Directions for this task → Find the line with "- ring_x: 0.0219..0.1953" in the records below. Copy it and every line after it, up to and including the line with "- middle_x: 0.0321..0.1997".

Source information →
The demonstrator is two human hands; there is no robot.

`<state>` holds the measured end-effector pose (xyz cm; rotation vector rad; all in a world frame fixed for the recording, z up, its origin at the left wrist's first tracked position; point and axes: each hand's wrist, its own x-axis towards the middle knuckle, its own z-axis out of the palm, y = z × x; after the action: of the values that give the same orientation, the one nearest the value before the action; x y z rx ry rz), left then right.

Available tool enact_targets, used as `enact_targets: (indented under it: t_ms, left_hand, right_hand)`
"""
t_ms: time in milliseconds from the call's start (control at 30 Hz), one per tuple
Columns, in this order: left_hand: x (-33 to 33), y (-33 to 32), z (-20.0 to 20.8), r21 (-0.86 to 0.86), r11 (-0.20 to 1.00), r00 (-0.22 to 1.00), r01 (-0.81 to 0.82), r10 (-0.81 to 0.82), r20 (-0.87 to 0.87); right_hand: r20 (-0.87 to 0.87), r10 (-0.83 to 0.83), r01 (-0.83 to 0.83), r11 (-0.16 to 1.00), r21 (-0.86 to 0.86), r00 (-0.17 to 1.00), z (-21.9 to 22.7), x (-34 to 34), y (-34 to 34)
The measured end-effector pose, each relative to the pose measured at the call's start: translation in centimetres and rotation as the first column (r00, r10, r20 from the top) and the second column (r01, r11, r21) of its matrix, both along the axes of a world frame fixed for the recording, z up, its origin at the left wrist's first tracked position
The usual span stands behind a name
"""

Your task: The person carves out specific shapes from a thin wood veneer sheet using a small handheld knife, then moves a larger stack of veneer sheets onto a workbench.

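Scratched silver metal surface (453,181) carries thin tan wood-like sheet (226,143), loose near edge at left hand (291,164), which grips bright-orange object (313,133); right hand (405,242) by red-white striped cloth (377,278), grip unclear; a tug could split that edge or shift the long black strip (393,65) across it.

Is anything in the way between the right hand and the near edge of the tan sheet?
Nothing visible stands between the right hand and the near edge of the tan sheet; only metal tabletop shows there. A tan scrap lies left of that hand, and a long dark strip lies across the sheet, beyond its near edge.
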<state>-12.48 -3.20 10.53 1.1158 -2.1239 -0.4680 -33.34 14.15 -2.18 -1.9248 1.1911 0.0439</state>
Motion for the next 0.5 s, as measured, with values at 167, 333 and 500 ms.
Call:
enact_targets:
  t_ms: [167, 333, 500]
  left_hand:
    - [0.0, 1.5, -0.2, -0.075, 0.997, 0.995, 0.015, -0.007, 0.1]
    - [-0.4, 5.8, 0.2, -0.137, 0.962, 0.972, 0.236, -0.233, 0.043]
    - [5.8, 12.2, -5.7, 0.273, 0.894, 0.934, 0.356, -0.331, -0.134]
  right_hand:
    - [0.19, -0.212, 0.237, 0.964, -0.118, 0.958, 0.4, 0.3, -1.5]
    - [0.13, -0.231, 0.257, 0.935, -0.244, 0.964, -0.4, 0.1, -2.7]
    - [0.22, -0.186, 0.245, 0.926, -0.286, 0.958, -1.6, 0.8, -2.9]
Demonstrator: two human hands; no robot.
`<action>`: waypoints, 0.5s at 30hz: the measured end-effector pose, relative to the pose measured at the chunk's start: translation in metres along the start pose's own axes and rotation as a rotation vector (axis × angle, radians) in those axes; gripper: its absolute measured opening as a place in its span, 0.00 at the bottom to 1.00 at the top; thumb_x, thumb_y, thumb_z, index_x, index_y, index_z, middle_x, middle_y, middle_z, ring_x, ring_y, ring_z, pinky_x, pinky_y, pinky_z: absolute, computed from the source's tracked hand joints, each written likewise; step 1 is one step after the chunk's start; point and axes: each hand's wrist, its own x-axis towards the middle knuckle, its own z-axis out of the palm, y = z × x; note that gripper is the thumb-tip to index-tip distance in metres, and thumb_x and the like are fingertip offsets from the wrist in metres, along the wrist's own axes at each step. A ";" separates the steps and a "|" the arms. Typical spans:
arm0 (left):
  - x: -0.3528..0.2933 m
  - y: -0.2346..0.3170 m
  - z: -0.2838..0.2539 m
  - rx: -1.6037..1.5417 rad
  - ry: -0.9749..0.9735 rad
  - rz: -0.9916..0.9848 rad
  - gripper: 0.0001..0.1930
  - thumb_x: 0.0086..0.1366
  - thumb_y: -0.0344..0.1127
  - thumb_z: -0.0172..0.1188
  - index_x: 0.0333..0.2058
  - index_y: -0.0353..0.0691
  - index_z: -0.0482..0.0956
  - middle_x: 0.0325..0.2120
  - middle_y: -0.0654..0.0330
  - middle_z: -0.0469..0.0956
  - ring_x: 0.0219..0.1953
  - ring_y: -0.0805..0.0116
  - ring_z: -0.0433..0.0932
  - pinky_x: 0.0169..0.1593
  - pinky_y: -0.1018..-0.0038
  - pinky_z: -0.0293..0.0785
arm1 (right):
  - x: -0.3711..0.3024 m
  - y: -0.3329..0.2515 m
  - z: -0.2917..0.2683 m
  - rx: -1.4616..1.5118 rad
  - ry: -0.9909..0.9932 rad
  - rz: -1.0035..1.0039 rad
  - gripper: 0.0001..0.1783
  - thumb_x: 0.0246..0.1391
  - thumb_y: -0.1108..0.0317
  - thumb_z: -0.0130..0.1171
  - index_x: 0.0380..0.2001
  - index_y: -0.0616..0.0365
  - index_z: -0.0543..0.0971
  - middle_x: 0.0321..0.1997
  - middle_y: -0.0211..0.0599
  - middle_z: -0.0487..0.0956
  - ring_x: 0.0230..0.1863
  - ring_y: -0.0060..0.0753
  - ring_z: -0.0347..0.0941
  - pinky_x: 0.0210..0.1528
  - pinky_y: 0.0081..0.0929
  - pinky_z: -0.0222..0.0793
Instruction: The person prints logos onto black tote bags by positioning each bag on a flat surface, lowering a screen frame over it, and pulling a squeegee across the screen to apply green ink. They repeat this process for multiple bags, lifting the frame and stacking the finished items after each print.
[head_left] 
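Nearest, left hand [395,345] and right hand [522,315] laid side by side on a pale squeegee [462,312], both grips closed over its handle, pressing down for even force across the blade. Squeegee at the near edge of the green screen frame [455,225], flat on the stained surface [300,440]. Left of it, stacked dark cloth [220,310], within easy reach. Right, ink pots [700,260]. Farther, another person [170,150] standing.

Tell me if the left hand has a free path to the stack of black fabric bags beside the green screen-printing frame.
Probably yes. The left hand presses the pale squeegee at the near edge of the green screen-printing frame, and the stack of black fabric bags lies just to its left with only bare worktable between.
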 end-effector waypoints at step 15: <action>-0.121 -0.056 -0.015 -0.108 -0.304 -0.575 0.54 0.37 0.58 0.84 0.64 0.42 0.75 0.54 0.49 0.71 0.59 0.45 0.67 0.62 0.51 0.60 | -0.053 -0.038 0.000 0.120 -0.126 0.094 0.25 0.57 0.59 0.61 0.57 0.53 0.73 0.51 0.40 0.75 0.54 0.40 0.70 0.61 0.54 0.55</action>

Response to the task →
  - ring_x: 0.0219..0.1953
  - ring_y: -0.0805..0.0116
  - ring_z: -0.0433..0.0932
  - pinky_x: 0.0169..0.1593
  - pinky_y: -0.1018..-0.0038
  - pinky_z: -0.0293..0.0785
arm1 (right):
  - x: -0.3711..0.3024 m
  - y: -0.3329..0.2515 m
  - z: -0.2917..0.2683 m
  - rx: -1.4616..1.5118 rad
  - ry: -0.9909..0.9932 rad
  - rz: -1.0035..1.0039 rad
  - gripper: 0.0001..0.1783
  - thumb_x: 0.0246..0.1391
  - thumb_y: -0.1108..0.0317
  - thumb_z: -0.0130..0.1171
  - index_x: 0.0380..0.2001
  - index_y: -0.0616..0.0365
  - index_z: -0.0543..0.0971
  - middle_x: 0.0321..0.1997

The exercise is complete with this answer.